## Directions for this task
I would like the number of lines in the data that contain the word "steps". Please give that number alone.

## Data extract
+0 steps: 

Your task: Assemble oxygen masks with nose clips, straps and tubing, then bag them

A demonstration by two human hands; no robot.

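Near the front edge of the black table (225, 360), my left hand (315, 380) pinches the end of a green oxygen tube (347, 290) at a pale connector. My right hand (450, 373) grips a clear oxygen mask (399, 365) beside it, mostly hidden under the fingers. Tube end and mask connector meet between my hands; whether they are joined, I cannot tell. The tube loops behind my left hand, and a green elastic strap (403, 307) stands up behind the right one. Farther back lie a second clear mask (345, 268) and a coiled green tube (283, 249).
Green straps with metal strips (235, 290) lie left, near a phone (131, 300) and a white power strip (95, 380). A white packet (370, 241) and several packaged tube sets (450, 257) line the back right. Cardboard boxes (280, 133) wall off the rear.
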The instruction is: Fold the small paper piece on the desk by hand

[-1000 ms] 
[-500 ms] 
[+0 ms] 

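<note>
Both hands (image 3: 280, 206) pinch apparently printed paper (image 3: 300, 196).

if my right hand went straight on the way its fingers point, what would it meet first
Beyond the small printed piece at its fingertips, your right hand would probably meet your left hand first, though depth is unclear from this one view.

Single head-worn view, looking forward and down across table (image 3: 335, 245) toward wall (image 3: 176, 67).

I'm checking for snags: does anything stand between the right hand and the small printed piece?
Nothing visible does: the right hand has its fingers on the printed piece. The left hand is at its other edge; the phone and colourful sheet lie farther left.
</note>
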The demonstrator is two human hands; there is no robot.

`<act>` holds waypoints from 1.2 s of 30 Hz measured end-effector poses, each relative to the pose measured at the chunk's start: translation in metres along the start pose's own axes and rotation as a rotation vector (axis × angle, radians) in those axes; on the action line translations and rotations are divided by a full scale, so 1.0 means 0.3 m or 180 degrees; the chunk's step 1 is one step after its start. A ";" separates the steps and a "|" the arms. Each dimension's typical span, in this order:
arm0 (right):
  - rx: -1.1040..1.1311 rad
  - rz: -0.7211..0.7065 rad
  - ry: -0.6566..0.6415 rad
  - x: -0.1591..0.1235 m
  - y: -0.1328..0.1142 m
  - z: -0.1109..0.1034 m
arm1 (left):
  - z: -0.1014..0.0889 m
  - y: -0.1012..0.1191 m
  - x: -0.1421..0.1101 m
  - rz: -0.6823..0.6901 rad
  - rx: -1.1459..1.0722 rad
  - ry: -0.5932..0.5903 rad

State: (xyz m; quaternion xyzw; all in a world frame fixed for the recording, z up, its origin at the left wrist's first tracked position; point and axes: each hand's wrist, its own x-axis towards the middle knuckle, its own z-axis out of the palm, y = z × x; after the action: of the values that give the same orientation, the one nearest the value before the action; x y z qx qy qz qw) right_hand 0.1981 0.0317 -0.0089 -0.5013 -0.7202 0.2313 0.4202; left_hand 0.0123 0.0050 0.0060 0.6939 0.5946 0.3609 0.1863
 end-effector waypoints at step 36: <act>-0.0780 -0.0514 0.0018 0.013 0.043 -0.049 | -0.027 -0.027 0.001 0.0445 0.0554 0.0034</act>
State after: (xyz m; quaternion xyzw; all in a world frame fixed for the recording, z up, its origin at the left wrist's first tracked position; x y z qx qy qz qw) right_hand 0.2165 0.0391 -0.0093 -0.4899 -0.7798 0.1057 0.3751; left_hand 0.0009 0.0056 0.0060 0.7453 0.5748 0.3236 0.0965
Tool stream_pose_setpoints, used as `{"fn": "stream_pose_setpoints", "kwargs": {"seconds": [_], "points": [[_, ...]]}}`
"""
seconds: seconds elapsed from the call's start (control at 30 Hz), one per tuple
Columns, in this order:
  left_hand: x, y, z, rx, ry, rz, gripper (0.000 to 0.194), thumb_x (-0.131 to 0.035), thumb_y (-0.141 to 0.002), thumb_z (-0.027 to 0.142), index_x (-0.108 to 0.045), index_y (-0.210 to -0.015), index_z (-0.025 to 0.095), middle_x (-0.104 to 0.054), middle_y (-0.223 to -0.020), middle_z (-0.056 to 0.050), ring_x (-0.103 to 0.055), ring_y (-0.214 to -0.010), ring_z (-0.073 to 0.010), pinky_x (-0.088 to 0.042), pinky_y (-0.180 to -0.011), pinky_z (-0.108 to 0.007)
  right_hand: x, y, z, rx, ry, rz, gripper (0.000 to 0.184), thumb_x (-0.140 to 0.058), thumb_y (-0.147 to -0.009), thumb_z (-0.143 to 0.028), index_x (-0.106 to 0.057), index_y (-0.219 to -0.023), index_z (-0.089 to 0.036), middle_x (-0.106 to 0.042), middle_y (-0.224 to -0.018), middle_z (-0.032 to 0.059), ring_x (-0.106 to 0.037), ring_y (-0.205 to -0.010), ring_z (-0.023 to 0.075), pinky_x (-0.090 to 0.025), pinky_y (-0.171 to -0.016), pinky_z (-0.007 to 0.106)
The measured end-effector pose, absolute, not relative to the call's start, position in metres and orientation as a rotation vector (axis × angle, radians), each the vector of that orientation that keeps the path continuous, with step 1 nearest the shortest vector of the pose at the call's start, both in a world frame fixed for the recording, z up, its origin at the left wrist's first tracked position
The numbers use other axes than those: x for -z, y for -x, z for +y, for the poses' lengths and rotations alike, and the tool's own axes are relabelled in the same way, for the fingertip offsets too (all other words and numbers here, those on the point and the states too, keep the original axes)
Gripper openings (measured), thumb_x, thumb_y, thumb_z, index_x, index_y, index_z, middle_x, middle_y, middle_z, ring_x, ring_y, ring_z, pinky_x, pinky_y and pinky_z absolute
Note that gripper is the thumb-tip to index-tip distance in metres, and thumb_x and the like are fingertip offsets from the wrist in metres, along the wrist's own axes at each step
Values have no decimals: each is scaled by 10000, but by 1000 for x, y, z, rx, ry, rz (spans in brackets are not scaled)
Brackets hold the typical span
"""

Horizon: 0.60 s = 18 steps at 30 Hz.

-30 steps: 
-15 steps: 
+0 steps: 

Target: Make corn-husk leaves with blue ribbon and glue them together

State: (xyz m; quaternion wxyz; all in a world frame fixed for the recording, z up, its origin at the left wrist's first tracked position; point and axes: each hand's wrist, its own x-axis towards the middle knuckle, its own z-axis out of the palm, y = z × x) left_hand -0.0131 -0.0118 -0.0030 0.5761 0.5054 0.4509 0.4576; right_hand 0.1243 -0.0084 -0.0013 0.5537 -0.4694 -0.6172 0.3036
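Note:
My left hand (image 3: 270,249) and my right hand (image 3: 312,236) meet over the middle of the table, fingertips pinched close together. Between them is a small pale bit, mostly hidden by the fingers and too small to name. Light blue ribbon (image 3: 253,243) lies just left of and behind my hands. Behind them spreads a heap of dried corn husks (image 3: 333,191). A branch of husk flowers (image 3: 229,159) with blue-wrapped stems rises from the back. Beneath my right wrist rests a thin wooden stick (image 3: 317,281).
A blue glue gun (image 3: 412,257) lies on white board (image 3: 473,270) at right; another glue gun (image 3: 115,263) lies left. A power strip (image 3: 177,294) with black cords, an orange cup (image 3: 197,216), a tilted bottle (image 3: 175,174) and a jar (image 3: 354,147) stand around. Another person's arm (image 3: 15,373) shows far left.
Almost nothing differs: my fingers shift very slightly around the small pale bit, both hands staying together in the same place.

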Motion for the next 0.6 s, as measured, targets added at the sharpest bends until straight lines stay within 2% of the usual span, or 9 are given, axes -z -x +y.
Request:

## Expected answer
6